BanditLib: a simple multi-armed bandit library
.-. .-') ('-. .-') _ _ .-') _ .-') _ .-. .-')
\ ( OO ) ( OO ).-. ( OO ) )( ( OO) ) ( OO) ) \ ( OO )
;-----.\ / . --. /,--./ ,--,' \ .'_ ,-.-') / '._ ,--. ,-.-') ;-----.\
| .-. | | \-. \ | \ | |\ ,`'--..._) | |OO)|'--...__)| |.-') | |OO)| .-. |
| '-' /_).-'-' | || \| | ) | | \ ' | | \'--. .--'| | OO ) | | \| '-' /_)
| .-. `. \| |_.' || . |/ | | ' | | |(_/ | | | |`-' | | |(_/| .-. `.

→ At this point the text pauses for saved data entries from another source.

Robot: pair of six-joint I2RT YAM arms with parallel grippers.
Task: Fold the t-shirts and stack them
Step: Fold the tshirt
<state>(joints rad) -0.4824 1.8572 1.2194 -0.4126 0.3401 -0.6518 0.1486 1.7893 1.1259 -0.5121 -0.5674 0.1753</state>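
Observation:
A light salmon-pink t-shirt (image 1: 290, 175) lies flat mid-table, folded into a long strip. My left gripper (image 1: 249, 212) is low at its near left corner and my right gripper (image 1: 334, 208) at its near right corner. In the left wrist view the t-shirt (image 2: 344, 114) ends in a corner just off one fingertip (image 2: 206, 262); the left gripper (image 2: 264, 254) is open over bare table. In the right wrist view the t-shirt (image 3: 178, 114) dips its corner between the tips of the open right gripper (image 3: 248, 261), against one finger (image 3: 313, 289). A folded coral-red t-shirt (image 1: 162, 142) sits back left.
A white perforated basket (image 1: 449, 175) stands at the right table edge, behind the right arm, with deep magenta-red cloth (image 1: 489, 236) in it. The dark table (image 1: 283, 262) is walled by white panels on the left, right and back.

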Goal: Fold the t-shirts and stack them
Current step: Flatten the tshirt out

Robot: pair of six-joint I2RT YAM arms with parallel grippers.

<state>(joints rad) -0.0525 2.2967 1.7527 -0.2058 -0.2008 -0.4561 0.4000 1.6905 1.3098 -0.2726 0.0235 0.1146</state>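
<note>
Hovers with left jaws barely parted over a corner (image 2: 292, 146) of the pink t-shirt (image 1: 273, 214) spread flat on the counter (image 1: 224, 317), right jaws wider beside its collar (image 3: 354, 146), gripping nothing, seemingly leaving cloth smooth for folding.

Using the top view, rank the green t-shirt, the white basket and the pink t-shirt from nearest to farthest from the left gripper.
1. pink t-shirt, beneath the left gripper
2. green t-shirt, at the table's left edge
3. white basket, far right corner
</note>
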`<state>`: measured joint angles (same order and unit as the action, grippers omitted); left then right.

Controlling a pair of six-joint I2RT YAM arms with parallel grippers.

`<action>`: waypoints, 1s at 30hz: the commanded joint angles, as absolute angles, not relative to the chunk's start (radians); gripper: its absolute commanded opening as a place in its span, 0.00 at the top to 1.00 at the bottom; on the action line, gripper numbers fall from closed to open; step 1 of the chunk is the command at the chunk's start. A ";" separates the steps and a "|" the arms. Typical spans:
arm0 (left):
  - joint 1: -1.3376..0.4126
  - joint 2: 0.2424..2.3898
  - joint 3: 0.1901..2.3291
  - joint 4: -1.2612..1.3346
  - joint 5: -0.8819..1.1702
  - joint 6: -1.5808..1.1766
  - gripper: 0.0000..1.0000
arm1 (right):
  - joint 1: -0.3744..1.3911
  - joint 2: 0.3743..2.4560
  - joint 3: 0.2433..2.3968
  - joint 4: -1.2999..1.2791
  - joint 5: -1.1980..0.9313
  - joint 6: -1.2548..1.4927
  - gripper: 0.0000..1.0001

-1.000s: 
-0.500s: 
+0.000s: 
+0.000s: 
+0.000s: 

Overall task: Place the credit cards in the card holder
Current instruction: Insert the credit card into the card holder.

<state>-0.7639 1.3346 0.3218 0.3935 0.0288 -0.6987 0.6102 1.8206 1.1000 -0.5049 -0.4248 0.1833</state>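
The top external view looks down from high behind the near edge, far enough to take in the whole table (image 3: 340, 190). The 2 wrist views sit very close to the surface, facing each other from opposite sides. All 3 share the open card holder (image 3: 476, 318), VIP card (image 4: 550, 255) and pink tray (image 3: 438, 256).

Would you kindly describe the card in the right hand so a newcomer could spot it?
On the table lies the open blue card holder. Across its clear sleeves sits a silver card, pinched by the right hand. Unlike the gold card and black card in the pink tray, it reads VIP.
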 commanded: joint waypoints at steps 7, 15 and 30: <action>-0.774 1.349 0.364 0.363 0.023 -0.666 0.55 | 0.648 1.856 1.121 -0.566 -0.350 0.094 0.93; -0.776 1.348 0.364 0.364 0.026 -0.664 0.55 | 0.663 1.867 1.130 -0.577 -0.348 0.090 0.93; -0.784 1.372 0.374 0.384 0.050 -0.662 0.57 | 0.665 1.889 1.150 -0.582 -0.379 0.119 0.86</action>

| | \ | | .-. || |\ | | | / : ,| |_.' | | (| '---.',| |_.'| | \ |
| '--' / | | | || | \ | | '--' /(_| | | | | |(_| | | '--' /
`------' `--' `--'`--' `--' `-------' `--' `--' `------' `--' `------'
1. About
2. Environment
3. Quick run
4. Misc
This is a C++ package for multi-armed bandit simulations. This package is designed to be
- Simple : easy to understand and extend, but not optimized for speed.
- Independent : does not require external library.
- Arms:
- Binary and Normal distribution of rewards (arms) are implemented.
- Policies:
- DMED for binary rewards [1]
- Epsilon-Greedy
- KL-UCB [2]
- MOSS [3]
- Thompson sampling for binary rewards [4]
- UCB [5]
- UCB-V [6]
This program supports a linux/GNU C++ environment. We do not check windows/MacOSX.
More formally, this program depends on:
- C++0x: modern C++ compiler (preferably GNU C++ (g++))
- waf (included) [7]: build script
- cmdline.h (included) [8]: command line parser
Type
./compile
./build/main -r 10
to run 10 simulation runs. The result of the runs will be written in out/example1.txt
This package also includes a simple plot tool (simpleplot.py) that is dependent on Python/Matplotlib. If your environment is g++/Python ready, try
./example.sh
The implementation of the beta distribution sampler is from [9]. The logo was generated by using [10].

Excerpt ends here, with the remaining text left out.